Para o Dr. Macedo, o encontro mostra que o debate está alinhado e com ótimas perspectivas. “A reunião consolidou um canal de diálogo construtivo entre SBEM, FEBRASGO e Anvisa, reforçando a necessidade de ações conjuntas em defesa da segurança da população, diante do risco crescente do uso de hormônios manipulados (tanto implantes hormonais quanto medicamentos para obesidade como a semaglutida e tirzepatida) sem garantias de segurança e eficácia”, disse o endocrinologista.

Demandas, Regulação e Fiscalização

No encontro, a Anvisa reconheceu limitações regulatórias, legais e de recursos humanos para dar vazão às demandas de análise, regulação e fiscalização de hormônios manipulados estéreis — categoria que inclui os implantes e os incretinomiméticos — e informou que sua equipe técnica prepara a abertura de consulta pública específica para esses produtos.

A farmacovigilância ocupou lugar de destaque na reunião. A Anvisa apontou insuficiência de dados oficiais sobre eventos adversos ligados às medicações antiobesidade  manipuladas. Em resposta, a SBEM informou sobre o desenvolvimento da plataforma Vigicom Medicação Anti-Obesidade, dedicada a coletar relatos estruturados de complicações desses produtos, em paralelo à plataforma já existente Vigicom Hormônios. Como dito na reunião, o objetivo é construir uma base robusta de evidências do mundo real que ampare decisões sanitárias e oriente a prática clínica.

A transparência foi outro eixo da conversa. A SBEM solicitou acesso aos dados do SNGPC (Sistema Nacional de Gerenciamento de Produtos Controlados) relativos a implantes hormonais manipulados — conforme previsto na última resolução — e também aos agonistas de GLP-1 e duplos GLP-1/GIP, manipulados e não manipulados. Para a SBEM, sem dados abrangentes e auditáveis, não há política pública eficaz nem proteção consistente ao paciente.

Por fim, no plano técnico-científico, a SBEM ofereceu subsídios para fundamentar a proibição da semaglutida e tirzepatida manipulada. A posição se ancora na necessidade de assegurar que terapias de alta complexidade — usadas em diabetes e obesidade — circulem apenas em condições que garantam eficácia, segurança e rastreabilidade compatíveis com a medicina baseada em evidências.

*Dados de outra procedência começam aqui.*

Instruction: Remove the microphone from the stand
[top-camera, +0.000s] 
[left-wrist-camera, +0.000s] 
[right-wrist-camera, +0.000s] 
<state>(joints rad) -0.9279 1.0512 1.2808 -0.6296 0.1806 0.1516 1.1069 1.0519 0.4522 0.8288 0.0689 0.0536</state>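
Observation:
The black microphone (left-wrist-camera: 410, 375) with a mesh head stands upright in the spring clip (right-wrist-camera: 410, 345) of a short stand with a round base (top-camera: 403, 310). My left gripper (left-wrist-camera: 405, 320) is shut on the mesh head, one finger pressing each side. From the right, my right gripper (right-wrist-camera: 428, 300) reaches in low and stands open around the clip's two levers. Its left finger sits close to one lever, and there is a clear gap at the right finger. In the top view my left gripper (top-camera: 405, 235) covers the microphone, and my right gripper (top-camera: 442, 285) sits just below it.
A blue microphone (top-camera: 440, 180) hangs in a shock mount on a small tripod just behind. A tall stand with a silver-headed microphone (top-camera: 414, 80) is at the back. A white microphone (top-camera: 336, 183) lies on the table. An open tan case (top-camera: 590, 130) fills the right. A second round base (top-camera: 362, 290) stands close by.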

O Papel das Sociedades Médicas

Tanto a SBEM quanto a FEBRASGO têm publicado notas e posicionamentos desde 2024 apoiando ações mais rígidas da Anvisa.

A pessoa com diabetes ou obesidade confia no tratamento e espera a entrega daquilo que ele promete: ciência, qualidade e proteção. Ao reconhecer os gargalos e alinhar caminhos — consulta pública, fórum nacional, vigilância ativa e acesso amplo a dados — SBEM, FEBRASGO e Anvisa sinalizam um compromisso comum, onde o paciente é o centro e a segurança não é negociável.